Behavioural safety approaches (behaviour modification)
Why is it commonly used?
- significant number of accidents reportedly caused by inappropriate behaviour
- good vehicle for management and workforce participation
- can improve the visibility of managers
- behaviours and actions influence culture through attitudes and perceptions
- behaviours determine the performance of systems
Key features
- define 'safe' and 'unsafe' behaviour
- all involve observation of behaviour in the workplace
- by managers and/or peers
- with/without targets
- provide feedback
- reinforce safe behaviour
- 're-educate' unsafe behaviour
- feedback ranges from on-the-spot specific feedback and discussion, to impersonalised general data
Advantages
- discussing safety in the workplace
- learning to communicate constructively
- management visibility
- employee engagement in safety
- managers/supervisors (when involved)
- learn to observe
- learn to act promptly on unsafe acts
- can learn about safety leadership
- learn to think about aspects of human factors
- can provide some leading indicators for safety
- can actually change behaviour ("cognitive dissonance")
- will identify dangerous situations
Pitfalls
- rule violation vs good rules?
- big, disciplined effort required
- very often fails through lack of real commitment or discipline
- some changes will be expensive
- not 'owned' by everyone
- 'off the peg' or consultant-led programmes can fail because of poor fit with local style/culture (UK/US)
- trust levels amongst management and employees must match.
- lack of friendly communication/Directive style of management
More pitfalls
- may not be compatible with other messages
- focus on easy, intuitive issues
- tend to ignore low probability, high consequence risks. 'Boots not leaks' - can draw attention away from process safety
- can shift onus away from management onto individual
- don't address significant impacts of management behaviour
- 'big brother'/blame culture/Oh no, not another programme
- high short-term expectations
- failed programme = worse situation than start
Inspection and assessment issues
- What is the evidence that behaviour change will improve safety? (as opposed to better procedures or easier to use equipment for example)
- How is the programme linked to the Safety Management System (SMS)?
- How do they address tough issues? (ie costly remedial work, time pressure)
- Do they understand the programme and its strengths and weakness (ie competence)?
- Are programme goals linked to other goals, ie team working?
- What happens when an observation card is completed? (workforce experience vs. management view)
- Are they knowledgeable, intelligent customers?
Advice for companies considering behavioural approaches
Do
- be sure that it is really what you need right now
- find out (from employees) whether signals they get from management about safety are the first issue to address
- network with others - not only those suggested by the consultants
- learn what you can from alternative techniques available
- make sure the system is your own, in style, language, presentation etc.

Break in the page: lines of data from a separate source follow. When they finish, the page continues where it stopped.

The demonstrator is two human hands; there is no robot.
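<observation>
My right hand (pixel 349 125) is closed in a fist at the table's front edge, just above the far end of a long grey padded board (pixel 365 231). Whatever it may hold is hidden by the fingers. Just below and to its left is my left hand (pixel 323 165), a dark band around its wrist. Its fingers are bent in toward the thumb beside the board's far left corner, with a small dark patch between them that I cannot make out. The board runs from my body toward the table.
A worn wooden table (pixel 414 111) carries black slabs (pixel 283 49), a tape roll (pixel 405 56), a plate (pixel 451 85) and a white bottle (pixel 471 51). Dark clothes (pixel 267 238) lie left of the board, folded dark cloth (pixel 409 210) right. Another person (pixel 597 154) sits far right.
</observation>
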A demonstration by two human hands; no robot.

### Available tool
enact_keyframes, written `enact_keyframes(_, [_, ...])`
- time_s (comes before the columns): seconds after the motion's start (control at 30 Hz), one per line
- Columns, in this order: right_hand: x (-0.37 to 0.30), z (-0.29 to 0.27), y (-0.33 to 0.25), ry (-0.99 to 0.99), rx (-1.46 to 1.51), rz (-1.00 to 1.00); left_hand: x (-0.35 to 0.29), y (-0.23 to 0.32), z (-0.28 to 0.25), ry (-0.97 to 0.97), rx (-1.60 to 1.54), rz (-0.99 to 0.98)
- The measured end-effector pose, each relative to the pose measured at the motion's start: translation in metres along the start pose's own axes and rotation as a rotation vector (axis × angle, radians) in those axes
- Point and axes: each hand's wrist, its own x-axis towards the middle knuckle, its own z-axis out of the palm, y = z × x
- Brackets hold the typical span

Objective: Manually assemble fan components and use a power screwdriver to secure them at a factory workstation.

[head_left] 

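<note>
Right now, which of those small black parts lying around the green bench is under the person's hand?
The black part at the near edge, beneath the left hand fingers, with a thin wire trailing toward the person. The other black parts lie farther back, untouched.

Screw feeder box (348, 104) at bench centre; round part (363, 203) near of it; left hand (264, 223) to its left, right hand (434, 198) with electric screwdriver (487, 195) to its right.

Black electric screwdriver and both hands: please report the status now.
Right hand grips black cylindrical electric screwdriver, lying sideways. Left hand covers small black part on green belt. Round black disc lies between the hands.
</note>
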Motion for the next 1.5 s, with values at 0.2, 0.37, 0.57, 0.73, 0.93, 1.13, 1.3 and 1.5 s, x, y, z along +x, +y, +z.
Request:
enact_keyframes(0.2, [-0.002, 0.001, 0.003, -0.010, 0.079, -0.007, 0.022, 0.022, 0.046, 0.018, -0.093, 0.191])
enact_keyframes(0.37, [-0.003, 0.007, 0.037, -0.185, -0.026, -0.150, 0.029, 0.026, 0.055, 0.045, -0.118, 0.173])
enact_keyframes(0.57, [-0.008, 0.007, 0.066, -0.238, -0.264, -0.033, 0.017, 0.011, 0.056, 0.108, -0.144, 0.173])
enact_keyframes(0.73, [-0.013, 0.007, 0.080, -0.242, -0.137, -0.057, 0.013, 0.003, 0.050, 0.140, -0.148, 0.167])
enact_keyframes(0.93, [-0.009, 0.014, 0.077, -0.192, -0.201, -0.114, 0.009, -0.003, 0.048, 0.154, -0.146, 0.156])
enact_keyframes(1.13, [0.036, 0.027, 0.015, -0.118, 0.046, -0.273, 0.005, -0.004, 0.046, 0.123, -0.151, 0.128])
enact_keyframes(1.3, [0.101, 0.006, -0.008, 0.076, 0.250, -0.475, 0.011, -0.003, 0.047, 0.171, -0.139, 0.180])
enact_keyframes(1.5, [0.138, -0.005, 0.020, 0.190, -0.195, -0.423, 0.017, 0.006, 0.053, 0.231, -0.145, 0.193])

- pilot, and only roll-out when confident of success
- use it as a dialogue – and that means LISTEN to your employees!
- spend considerable effort to get good, strong facilitators who understand safety
- make sure that participants focus on root causes of behaviours
Don't
- underestimate the effort and planning required
- be over-optimistic
- get carried away and lose focus on other aspects of safety
- believe that the 'Heinrich triangle' works for occupational ill-health, minor personal injuries and major accidents
- bother at all unless:
- you're confident that you already have a strong SMS and a safe workplace
- senior management can be made to think it was their idea all along
Increasing the effectiveness/chance of success
- ownership - developed in-house is best
- good fit with organisations needs, culture and SMS
- commitment (involvement is better) from management
- good communication and understanding of programme
- approach seen as 'fair and just' - trust
- managers act as role models
Summary
- there are many advantages to doing Behavioural Safety
- but these programmes (and cultural change) take time, resources and a concerted effort - senior management commitment
- a useful addition to the toolkit for occupational safety, but limited benefits for the control of major hazards
- bias towards measurable success; can pull focus away from basics of SMS and process safety
- must address engineering and systems as well
- include workforce and management behaviours
- effectiveness of programme largely depends on existing culture
Further information
- Anderson, M. (2004). Behavioural safety and major accident hazards: Magic bullet or shot in the dark? Conference Proceedings, Hazards XVIII Symposium, 24 November 2004. IChemE, UMIST, Manchester.
- Fleming, M. (2001). Safety culture maturity model. Offshore Technology Report 049. HSE Books, ISBN 0 7176 1919 2.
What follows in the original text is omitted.